MATERIAL PROVIDED:
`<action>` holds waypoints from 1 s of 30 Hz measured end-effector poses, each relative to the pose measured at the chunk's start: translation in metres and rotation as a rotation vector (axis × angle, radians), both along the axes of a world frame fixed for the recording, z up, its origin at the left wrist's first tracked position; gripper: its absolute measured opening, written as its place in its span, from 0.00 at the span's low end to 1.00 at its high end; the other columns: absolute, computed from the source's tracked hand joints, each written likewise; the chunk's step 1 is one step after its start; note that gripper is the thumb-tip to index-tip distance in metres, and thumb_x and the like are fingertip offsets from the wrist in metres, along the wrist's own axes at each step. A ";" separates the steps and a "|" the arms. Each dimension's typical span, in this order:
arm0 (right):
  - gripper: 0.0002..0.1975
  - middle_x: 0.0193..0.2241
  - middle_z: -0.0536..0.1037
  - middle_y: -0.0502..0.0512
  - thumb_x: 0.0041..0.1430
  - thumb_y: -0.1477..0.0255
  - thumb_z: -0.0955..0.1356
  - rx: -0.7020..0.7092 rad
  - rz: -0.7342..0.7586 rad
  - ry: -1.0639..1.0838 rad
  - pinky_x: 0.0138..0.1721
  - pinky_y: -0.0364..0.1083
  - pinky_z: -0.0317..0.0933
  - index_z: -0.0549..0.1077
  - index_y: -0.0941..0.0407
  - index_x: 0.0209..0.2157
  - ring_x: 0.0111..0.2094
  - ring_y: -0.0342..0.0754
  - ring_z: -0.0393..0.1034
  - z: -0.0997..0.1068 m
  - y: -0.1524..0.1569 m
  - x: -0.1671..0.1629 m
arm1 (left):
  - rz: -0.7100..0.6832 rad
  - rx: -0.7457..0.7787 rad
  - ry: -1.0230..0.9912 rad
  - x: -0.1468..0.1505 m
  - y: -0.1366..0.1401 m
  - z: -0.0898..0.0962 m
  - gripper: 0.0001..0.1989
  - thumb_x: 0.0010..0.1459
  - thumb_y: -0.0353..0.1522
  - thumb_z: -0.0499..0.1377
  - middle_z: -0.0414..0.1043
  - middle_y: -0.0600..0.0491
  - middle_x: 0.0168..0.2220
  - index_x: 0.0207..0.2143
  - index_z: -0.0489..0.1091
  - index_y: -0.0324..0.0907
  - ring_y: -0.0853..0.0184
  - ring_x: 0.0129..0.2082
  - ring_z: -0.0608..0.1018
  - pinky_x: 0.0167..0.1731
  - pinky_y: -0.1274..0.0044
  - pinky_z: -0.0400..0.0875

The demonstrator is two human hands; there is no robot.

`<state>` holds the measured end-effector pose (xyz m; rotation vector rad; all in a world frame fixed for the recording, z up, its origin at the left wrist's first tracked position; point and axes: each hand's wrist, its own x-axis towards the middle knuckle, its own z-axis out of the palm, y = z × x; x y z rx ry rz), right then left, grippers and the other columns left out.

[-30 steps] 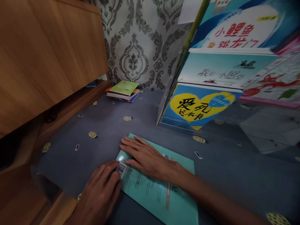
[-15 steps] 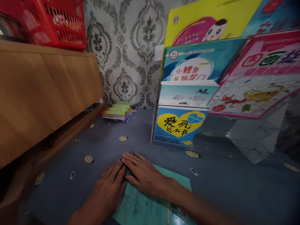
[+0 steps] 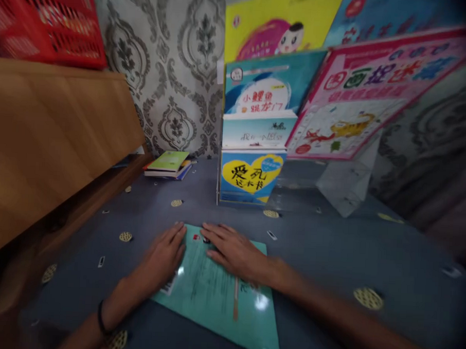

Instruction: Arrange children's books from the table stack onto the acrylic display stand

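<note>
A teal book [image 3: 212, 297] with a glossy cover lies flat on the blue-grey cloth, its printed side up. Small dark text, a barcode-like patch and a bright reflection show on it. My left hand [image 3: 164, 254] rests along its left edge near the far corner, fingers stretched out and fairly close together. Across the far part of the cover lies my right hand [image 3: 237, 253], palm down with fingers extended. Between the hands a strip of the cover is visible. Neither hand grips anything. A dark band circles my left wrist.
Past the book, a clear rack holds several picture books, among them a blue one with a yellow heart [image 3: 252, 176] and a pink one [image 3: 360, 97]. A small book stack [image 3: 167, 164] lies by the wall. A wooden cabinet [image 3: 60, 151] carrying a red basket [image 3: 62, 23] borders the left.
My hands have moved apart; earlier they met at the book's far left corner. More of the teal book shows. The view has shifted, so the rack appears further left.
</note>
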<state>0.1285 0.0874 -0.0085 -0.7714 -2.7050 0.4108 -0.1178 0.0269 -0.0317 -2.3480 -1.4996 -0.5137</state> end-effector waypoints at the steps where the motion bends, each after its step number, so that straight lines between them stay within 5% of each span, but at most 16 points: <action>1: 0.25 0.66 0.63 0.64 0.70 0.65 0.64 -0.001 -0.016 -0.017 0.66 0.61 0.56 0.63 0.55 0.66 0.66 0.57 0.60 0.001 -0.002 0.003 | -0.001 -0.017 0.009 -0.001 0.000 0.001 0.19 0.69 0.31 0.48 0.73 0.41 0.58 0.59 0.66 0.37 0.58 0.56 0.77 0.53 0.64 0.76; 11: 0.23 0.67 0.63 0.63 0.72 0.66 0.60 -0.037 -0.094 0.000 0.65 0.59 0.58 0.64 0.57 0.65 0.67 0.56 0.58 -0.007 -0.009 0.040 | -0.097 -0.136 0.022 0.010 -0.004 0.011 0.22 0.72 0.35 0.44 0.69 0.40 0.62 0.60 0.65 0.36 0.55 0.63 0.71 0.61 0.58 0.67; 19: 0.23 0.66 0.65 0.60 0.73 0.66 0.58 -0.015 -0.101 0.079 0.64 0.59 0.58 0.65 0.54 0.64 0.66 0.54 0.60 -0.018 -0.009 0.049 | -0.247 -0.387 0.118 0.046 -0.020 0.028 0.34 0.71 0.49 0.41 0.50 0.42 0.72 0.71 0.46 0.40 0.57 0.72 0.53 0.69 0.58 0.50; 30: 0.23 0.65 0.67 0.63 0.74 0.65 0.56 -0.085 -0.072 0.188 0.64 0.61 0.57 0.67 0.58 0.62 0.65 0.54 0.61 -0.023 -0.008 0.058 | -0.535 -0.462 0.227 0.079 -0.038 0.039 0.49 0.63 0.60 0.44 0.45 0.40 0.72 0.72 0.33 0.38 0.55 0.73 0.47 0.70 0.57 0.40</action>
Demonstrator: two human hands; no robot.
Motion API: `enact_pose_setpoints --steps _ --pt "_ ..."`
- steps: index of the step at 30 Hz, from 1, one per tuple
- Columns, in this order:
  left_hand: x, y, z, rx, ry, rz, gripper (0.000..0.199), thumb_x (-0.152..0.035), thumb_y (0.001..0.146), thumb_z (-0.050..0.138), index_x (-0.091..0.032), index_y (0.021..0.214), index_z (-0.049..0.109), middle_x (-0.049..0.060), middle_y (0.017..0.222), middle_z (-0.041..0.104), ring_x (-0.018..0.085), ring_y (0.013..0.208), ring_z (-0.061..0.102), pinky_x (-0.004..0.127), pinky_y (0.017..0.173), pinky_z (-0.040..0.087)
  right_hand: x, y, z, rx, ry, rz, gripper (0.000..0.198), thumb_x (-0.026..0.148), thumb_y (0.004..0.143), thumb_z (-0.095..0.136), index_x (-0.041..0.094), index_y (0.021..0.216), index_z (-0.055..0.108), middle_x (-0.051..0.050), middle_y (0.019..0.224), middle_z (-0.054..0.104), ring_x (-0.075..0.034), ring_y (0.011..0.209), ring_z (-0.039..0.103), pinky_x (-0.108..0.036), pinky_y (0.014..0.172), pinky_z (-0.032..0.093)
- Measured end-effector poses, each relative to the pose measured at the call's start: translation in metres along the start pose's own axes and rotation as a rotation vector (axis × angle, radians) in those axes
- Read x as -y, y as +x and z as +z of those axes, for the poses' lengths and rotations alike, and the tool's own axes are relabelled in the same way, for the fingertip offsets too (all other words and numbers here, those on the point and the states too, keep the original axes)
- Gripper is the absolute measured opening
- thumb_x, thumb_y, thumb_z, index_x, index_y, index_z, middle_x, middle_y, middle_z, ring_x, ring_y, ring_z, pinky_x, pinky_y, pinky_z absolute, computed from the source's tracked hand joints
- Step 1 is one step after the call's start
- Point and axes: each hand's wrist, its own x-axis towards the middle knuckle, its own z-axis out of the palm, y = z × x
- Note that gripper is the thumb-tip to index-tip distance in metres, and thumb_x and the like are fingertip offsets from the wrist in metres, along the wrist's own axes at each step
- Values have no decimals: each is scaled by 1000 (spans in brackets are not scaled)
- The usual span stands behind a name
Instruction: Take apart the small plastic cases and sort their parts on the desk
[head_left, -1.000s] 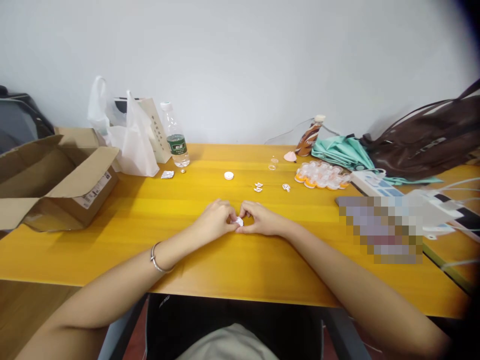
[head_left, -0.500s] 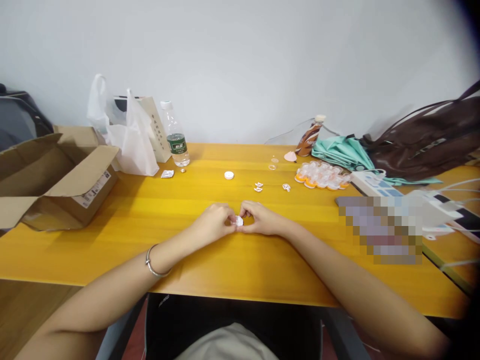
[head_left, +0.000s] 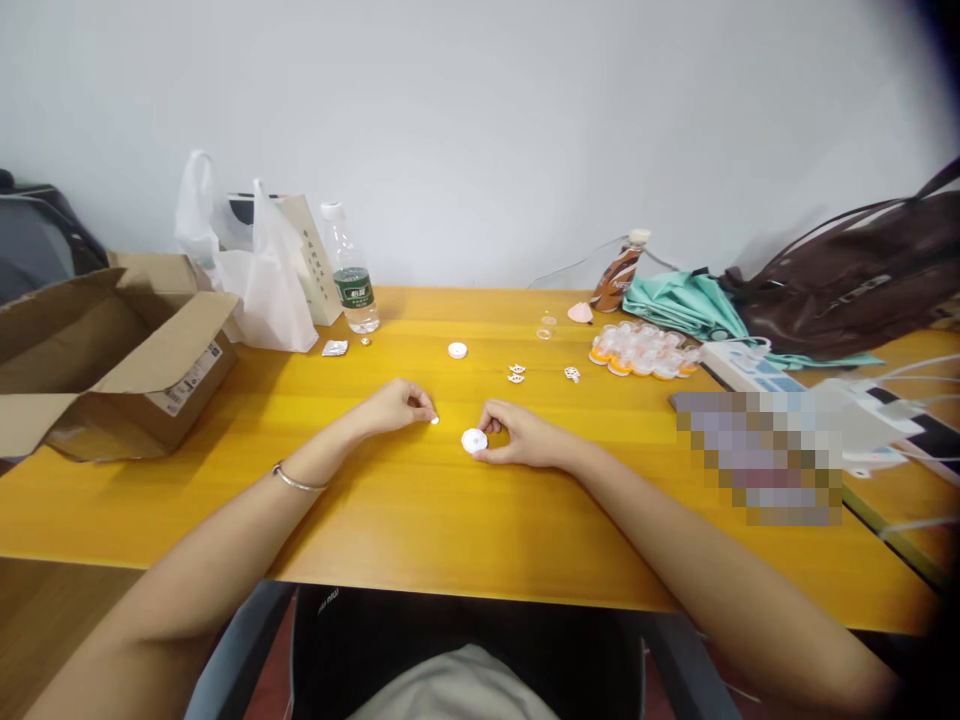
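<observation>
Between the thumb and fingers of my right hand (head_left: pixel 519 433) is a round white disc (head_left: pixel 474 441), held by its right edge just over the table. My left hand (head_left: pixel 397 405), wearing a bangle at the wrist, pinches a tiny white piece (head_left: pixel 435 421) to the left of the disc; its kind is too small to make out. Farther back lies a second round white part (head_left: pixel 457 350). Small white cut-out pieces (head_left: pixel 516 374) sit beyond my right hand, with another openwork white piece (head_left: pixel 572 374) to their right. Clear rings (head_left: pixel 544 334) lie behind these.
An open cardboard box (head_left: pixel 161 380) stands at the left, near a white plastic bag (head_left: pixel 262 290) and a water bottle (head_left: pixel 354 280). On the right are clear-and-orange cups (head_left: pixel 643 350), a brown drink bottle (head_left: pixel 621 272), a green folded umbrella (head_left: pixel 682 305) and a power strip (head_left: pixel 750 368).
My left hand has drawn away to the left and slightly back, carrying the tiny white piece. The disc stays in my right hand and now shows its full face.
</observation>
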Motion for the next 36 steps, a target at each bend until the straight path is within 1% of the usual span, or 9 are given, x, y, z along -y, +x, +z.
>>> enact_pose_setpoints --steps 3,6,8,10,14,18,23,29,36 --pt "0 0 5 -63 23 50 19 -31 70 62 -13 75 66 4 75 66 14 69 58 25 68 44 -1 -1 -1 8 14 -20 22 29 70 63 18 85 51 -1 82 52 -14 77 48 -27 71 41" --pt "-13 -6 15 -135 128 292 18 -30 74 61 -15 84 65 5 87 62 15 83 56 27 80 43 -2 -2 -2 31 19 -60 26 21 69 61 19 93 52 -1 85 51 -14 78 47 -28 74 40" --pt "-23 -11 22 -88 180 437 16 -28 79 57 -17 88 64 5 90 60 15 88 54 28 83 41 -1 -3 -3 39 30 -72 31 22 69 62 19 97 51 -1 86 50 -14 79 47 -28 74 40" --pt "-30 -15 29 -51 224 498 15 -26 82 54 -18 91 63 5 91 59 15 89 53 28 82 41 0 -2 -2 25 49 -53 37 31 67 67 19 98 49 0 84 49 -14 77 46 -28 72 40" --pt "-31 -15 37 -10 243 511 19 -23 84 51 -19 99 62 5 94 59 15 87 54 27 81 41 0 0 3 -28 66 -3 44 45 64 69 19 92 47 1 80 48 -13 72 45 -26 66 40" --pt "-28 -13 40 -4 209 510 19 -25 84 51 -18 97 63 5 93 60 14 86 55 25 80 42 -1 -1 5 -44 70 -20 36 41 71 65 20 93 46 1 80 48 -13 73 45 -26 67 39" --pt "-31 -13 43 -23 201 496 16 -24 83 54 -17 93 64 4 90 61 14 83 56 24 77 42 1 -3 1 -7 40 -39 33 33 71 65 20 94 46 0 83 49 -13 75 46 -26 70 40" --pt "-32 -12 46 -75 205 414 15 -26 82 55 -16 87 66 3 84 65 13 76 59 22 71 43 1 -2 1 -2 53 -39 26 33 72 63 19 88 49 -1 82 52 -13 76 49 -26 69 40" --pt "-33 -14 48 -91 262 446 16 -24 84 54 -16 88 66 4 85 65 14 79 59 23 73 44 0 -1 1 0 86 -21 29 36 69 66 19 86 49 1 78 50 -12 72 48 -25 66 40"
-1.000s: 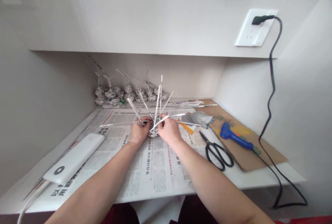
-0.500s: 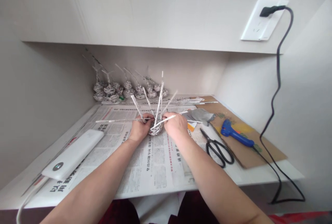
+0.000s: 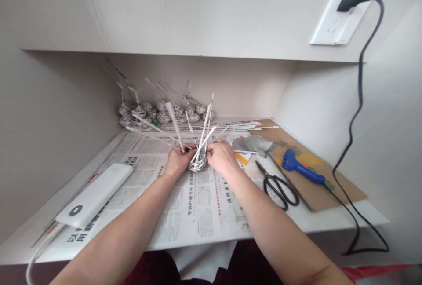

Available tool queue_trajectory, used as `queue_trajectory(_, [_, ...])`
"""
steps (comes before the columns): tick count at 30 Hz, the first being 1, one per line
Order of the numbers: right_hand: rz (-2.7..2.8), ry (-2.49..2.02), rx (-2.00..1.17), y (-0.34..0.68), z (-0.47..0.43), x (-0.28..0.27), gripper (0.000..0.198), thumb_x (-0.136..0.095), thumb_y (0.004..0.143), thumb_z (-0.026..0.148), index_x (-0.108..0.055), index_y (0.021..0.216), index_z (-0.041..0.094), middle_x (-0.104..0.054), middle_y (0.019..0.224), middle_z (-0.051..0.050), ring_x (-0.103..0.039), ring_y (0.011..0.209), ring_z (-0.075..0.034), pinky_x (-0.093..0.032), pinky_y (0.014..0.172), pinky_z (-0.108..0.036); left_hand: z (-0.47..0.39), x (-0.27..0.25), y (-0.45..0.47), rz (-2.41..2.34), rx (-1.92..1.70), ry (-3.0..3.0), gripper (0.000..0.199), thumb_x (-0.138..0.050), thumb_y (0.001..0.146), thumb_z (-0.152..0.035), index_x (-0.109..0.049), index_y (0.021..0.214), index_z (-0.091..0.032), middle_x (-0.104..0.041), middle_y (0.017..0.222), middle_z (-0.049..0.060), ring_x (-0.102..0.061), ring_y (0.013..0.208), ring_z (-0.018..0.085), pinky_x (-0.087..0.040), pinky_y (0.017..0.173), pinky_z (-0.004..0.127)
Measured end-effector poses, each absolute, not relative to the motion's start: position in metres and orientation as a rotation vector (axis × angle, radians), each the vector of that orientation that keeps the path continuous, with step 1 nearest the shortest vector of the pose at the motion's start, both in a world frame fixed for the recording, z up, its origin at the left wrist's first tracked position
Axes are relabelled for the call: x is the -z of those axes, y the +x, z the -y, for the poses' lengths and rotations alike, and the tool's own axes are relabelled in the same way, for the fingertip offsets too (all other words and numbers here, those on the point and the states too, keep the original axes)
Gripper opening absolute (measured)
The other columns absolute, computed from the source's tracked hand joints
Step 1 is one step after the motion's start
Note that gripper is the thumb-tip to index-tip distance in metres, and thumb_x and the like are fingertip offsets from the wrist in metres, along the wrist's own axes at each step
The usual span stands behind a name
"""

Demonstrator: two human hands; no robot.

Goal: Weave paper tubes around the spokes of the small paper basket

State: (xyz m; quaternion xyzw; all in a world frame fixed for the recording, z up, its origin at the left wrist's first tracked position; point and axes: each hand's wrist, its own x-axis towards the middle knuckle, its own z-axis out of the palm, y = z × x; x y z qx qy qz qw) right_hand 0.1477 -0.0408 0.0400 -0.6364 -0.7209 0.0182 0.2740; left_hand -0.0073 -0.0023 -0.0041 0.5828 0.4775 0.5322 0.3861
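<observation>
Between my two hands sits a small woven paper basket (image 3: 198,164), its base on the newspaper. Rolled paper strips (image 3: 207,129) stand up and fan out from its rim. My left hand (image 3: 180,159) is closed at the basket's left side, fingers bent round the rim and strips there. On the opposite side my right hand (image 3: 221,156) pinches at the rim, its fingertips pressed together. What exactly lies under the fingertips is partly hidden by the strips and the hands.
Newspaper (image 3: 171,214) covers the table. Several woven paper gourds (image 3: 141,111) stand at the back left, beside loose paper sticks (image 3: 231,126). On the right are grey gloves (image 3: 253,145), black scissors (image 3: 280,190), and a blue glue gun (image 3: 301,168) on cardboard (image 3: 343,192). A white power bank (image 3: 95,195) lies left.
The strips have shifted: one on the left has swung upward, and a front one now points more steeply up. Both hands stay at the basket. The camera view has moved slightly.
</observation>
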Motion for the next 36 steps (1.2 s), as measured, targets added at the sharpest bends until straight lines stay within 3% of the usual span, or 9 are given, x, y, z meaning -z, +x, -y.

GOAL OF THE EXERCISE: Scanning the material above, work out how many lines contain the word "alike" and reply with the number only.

THE COMPLETED TASK: 2